INSTRUCTIONS TO FOLLOW
When you repeat the listing below, keep every word exactly and leave out each picture.

********************

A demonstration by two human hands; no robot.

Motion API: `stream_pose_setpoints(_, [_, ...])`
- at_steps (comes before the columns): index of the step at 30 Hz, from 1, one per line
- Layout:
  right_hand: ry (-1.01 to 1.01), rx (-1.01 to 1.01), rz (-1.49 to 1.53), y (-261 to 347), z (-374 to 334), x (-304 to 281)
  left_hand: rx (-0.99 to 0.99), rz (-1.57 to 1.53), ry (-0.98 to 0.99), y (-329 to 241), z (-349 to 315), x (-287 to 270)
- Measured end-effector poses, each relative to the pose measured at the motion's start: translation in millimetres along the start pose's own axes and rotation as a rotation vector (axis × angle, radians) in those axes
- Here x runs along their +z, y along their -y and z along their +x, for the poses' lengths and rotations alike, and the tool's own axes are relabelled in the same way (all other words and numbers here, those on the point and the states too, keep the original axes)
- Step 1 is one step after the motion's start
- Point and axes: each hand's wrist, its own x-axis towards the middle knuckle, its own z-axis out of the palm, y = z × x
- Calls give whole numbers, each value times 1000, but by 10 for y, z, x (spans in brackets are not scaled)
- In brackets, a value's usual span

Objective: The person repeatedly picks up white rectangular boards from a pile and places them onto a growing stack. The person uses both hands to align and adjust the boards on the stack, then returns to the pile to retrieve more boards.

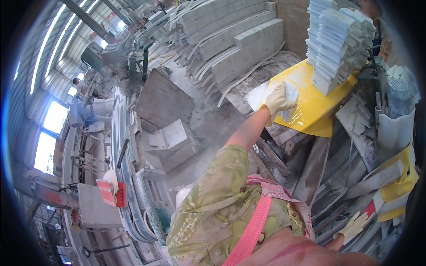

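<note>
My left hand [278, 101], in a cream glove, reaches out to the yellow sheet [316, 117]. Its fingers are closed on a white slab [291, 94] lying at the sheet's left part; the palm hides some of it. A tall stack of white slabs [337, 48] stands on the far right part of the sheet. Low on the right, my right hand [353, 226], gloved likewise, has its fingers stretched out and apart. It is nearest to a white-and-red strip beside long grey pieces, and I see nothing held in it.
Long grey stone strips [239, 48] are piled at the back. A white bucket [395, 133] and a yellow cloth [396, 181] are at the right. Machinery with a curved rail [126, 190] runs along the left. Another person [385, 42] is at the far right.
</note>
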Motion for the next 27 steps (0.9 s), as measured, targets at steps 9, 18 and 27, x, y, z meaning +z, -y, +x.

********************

SOLUTION
A demonstration by two human hands; no robot.

Motion API: `stream_pose_setpoints(_, [_, ...])`
- at_steps (comes before the columns): index of the step at 30 Hz, from 1, one per line
- Layout:
  right_hand: ry (-1.01 to 1.01), rx (-1.01 to 1.01), rz (-1.49 to 1.53), y (-261 to 347), z (-374 to 334), x (-304 to 281)
  left_hand: rx (-0.99 to 0.99), rz (-1.57 to 1.53), ry (-0.98 to 0.99), y (-329 to 241), z (-349 to 315), x (-287 to 270)
- Measured end-effector poses, each relative to the pose measured at the motion's start: translation in millimetres along the start pose's own axes and rotation as a rotation vector (axis × angle, radians) in those axes
- Here x runs along their +z, y along their -y and z along their +x, for the poses' lengths and rotations alike, and the tool's own axes are relabelled in the same way (all other words and numbers here, those on the point and the states too, keep the original axes)
- Step 1 is one step after the motion's start
- Point and axes: each hand's wrist, its own x-axis towards the middle knuckle, its own z-axis out of the palm, y = z × x
- Calls give whole numbers, each value times 1000, but by 10 for y, z, x (spans in brackets are not scaled)
- In brackets, a value's usual span

Objective: The person repeatedly picks up white rectangular boards from a pile and places them onto a growing stack. The person uses both hands to align and adjust the boards on the stack, then returns to the pile to retrieve more boards.


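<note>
My left hand [278, 101], in a cream glove, reaches out to the yellow sheet [316, 117]. Its fingers are closed on a white slab [291, 94] lying at the sheet's left part; the palm hides some of it. A tall stack of white slabs [337, 48] stands on the far right part of the sheet. Low on the right, my right hand [353, 226], gloved likewise, has its fingers stretched out and apart. It is nearest to a white-and-red strip beside long grey pieces, and I see nothing held in it.
Long grey stone strips [239, 48] are piled at the back. A white bucket [395, 133] and a yellow cloth [396, 181] are at the right. Machinery with a curved rail [126, 190] runs along the left. Another person [385, 42] is at the far right.
</note>
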Motion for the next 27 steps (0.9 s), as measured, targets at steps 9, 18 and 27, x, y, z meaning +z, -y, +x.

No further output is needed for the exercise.